EXERCISE AIM
All lines of the material that contain "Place" must be copied out.

RECORD SET
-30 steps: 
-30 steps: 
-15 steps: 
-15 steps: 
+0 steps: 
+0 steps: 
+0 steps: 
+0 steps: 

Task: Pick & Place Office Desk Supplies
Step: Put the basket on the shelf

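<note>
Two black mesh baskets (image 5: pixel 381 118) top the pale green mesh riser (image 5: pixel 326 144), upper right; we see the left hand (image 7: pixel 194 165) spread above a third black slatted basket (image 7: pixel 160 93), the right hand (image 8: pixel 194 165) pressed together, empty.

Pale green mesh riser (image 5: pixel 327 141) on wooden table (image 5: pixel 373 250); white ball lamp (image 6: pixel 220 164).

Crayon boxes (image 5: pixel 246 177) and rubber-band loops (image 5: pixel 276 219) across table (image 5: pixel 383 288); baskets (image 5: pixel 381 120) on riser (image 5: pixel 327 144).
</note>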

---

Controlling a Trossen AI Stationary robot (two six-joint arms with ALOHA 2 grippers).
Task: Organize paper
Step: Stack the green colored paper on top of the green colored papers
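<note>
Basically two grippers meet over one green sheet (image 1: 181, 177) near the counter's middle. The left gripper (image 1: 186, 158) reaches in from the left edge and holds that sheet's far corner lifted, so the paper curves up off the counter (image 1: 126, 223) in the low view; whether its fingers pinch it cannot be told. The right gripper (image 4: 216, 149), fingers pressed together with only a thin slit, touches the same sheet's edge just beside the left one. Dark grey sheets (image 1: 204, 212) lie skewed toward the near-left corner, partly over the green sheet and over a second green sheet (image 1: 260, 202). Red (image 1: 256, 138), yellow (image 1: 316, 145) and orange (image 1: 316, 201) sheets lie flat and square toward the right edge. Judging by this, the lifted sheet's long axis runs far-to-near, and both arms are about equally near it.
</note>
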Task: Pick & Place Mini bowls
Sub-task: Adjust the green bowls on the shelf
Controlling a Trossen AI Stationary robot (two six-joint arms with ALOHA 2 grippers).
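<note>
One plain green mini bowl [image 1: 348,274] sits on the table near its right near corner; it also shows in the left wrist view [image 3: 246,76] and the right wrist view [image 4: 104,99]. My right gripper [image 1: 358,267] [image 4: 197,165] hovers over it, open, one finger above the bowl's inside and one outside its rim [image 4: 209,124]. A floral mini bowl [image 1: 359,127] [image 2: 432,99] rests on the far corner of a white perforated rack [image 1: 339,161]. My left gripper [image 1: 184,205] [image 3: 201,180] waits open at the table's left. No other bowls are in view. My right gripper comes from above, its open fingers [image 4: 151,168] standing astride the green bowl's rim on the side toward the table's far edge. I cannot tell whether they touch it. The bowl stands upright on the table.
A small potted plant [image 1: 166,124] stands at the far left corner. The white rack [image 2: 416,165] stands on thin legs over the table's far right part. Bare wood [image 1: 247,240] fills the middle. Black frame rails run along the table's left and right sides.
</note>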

SOLUTION TO THIS EXERCISE
Task: Pick & Place Office Desk Supplies
Task: Pick & Place Mini bowls

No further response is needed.